Personal Memoirs of General U. S. Grant — Complete eBook

This eBook from the Gutenberg Project consists of approximately 1,000 pages of information about Personal Memoirs of General U. S. Grant — Complete.

Personal Memoirs of General U. S. Grant — Complete eBook

This eBook from the Gutenberg Project consists of approximately 1,000 pages of information about Personal Memoirs of General U. S. Grant — Complete.

We should have a good navy, and our sea-coast defences should be put in the finest possible condition.  Neither of these cost much when it is considered where the money goes, and what we get in return.  Money expended in a fine navy, not only adds to our security and tends to prevent war in the future, but is very material aid to our commerce with foreign nations in the meantime.  Money spent upon sea-coast defences is spent among our own people, and all goes back again among the people.  The work accomplished, too, like that of the navy, gives us a feeling of security.

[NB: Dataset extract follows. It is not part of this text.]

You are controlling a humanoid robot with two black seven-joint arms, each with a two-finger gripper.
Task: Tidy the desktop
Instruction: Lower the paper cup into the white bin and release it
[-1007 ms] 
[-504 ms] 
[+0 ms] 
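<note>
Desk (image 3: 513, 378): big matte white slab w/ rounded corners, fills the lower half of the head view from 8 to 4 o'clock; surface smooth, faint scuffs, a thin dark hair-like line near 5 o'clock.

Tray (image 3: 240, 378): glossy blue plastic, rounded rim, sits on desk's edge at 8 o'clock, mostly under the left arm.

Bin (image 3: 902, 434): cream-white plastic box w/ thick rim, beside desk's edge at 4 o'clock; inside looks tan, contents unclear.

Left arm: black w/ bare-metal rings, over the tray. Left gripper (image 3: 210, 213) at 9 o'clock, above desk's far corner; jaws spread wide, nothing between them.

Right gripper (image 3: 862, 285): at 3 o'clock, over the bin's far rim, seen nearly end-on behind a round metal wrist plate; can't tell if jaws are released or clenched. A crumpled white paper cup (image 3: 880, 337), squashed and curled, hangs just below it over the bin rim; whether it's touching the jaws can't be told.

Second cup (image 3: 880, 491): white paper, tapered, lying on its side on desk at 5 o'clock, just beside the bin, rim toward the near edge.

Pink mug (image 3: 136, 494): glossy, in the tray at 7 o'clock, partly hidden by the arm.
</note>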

England’s course towards the United States during the rebellion exasperated the people of this country very much against the mother country.  I regretted it.  England and the United States are natural allies, and should be the best of friends.  They speak one language, and are related by blood and other ties.  We together, or even either separately, are better qualified than any other people to establish commerce between all the nationalities of the world.

England governs her own colonies, and particularly those embracing the people of different races from her own, better than any other nation.  She is just to the conquered, but rigid.  She makes them self-supporting, but gives the benefit of labor to the laborer.  She does not seem to look upon the colonies as outside possessions which she is at liberty to work for the support and aggrandizement of the home government.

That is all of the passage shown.